Question to the Storage Advisors, from anonymous: Which is better: (a) backup battery for cache as found on OEM RAID controllers or (b) writing cache content to one or more disk drives?

Good question. For those not verse in the dark arts of cache write-back strategies, we’re talking about methods for protecting user data that has been written by the OS but hasn’t actually made it to the media yet. It’s common for a disk controller to improve write performance by accepting the data from the OS and saying that it’s been written to disk, when in reality it’s still in memory (or disk, as suggested by the poster’s question). This technique is referred to as “write-back” because the data is written in the background. The opposite of write-back is “write-through” where the controller really does write the data to disk before telling the OS that it’s finished.

[Note that controllers aren’t the only things that have a write-back cache - the OS and drives also have one. But to avoid complicating a somewhat simple question, let’s just ignore those other caches for now. The OS has ways of protecting itself, and drive caches should be disabled if a write-back controller is being used.]

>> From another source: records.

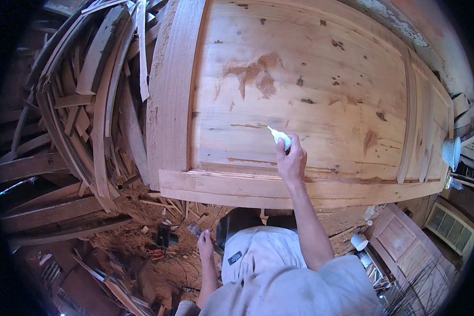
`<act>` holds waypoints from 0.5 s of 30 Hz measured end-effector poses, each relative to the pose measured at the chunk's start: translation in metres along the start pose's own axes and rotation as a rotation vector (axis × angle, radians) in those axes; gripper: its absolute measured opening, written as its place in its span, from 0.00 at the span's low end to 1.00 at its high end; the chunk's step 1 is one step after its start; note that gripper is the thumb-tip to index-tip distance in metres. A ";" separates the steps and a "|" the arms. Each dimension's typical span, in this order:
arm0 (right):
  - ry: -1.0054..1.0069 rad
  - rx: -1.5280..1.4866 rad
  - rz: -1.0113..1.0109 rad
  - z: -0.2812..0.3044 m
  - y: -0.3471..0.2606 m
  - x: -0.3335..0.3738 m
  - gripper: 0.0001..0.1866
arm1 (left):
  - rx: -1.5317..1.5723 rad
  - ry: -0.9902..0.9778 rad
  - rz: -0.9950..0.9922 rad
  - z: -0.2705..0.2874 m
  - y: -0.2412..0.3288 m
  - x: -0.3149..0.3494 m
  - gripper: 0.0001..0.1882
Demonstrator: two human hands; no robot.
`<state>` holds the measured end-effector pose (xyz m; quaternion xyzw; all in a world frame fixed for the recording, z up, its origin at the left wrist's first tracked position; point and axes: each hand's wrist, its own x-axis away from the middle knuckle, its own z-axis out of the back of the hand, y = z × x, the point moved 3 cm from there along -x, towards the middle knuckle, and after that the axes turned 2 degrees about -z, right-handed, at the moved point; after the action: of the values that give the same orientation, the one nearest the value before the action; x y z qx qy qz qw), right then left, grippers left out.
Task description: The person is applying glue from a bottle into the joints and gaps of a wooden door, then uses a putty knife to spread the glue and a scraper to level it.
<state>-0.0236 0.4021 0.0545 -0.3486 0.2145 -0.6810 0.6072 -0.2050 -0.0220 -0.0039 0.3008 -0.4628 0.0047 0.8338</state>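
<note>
My right hand is closed around a small white squeeze bottle with a pointed nozzle. The nozzle tip points at the right end of a thin brown streak on a wooden door; whether it touches is hard to tell. Another brown streak runs nearer me, close to the panel's edge. Knots and patches of brown dust mark the panel. Low beside my body, my left hand is closed on a small flat grey piece, whose exact kind I cannot make out.
A large heap of wooden offcuts stands left of the door. Sawdust covers the floor. A pale bucket sits at the door's right end. Lower right are a white cup and another panelled wooden piece.
</note>
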 end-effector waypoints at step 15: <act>0.102 0.023 -0.002 0.036 0.025 -0.004 0.12 | -0.025 -0.041 0.008 -0.010 0.002 -0.007 0.19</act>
<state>0.0204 0.4066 0.0595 -0.3067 0.2370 -0.7010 0.5986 -0.2017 -0.0134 -0.0127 0.2886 -0.4812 -0.0041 0.8277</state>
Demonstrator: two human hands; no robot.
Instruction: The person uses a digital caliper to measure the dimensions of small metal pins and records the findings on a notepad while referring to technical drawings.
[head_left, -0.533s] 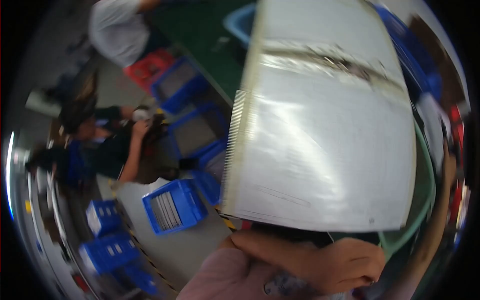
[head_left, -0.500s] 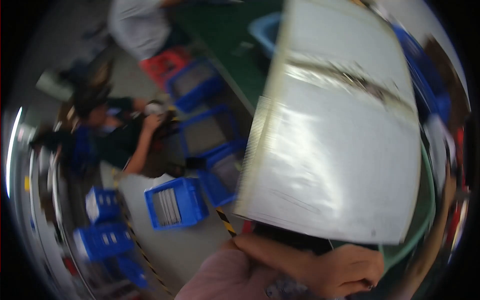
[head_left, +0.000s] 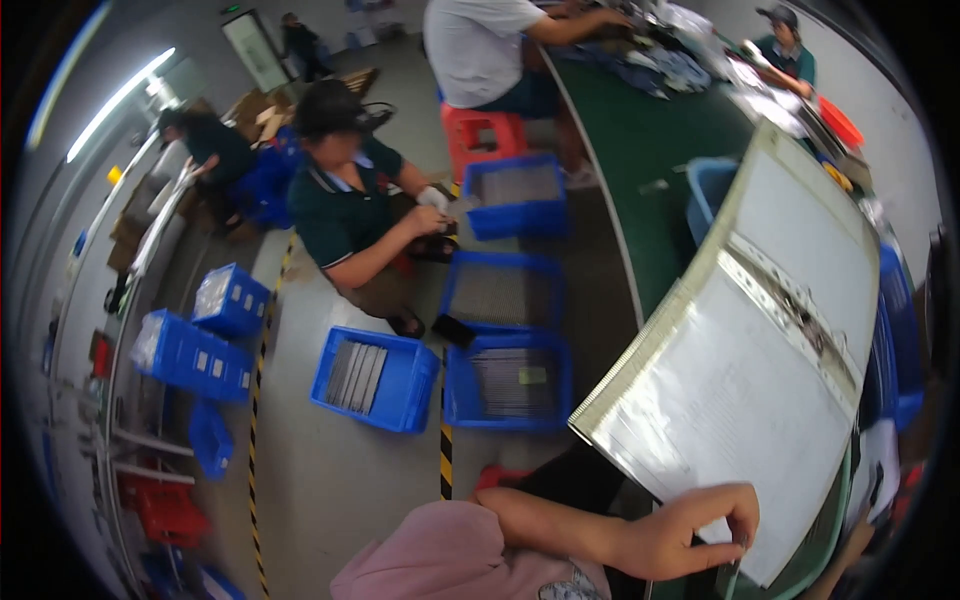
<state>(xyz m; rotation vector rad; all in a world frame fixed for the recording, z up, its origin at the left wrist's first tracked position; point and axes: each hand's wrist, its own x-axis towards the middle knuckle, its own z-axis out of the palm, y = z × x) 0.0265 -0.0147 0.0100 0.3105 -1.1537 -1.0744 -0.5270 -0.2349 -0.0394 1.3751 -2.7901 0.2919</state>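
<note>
L hand [head_left: 690, 530] at 5 o'clock, wrist bent, fingers curled, thumb near fingertips, can't tell if gripping; R hand [head_left: 855, 547] dim at 4, fingers unclear; open binder [head_left: 700, 380] approx 3–4 hides most of green basin [head_left: 846, 495], blue crate [head_left: 405, 385] at 8.

Clothing of the worker's upper body: a dusty-pink fabric top [head_left: 515, 578] with a loose, softly creased sleeve [head_left: 430, 548], beyond which the left forearm [head_left: 555, 525] is bare. A dark-and-white printed motif [head_left: 572, 587] marks the front. Left hand [head_left: 688, 530], likewise bare.
</note>
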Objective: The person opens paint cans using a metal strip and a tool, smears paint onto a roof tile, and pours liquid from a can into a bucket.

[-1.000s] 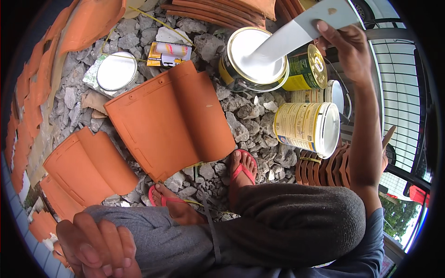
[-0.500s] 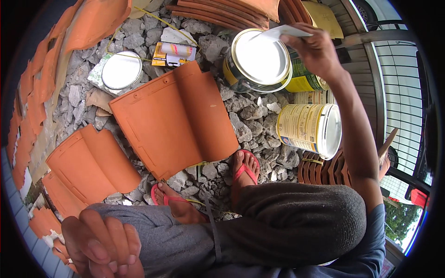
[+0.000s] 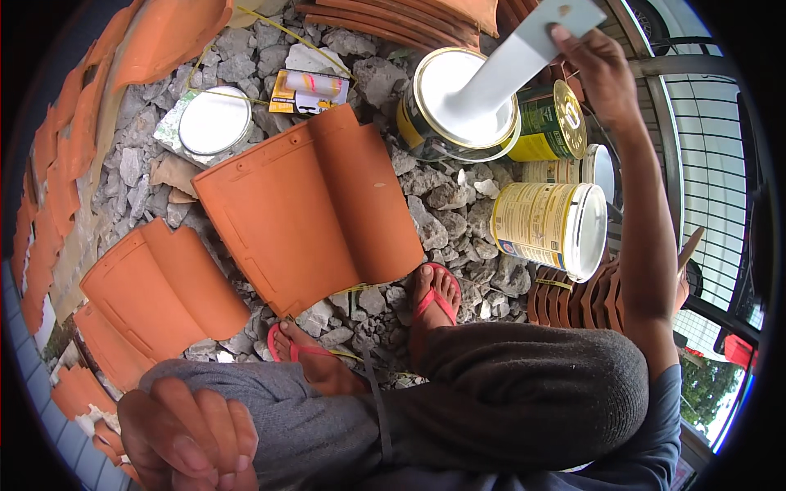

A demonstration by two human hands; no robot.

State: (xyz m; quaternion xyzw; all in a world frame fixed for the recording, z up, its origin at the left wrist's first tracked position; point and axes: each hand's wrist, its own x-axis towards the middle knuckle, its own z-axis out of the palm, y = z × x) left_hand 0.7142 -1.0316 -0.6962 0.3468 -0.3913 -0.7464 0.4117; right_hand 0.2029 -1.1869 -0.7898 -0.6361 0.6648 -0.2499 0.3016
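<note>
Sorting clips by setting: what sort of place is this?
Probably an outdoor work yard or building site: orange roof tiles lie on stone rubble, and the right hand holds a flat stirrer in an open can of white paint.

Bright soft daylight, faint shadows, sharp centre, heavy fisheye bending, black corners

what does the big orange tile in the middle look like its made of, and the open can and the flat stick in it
Tile: looks like fired clay or terracotta, matt orange, ribbed edges. Open can: apparently thin metal, shiny rim, printed yellow side, holding white paint. Flat stick in the right hand: unclear, wood or plastic, since white paint coats its surface.
</note>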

It’s very important that this un-written controller data is protected because it’s the only copy of that data. The OS thinks that the data is written to disk and therefore purges it from memory or wherever it came from. If a power failure occurs before this write-back data is written to disk, then it’s permanently lost. With large caches we’re talking about 100’s of MBs of data. And it can even be worse than that because the missing writes could be to a file structure or database, resulting in massive corruption and loss of files that aren’t even being accessed. It can be a real mess. And the user won’t know about it until they read back corrupted data – which isn’t always obvious.

So, on to the question: What’s the best way to protect this unwritten data? The most common approach is to simply put a battery on the disk controller. If power is lost to the system, including to the drives, the controller memory will transition to battery-backed mode and preserve any write-back data that hadn’t made it to disk yet. The battery is typically selected to provide at least 72 hours of backup time – protecting data across a weekend.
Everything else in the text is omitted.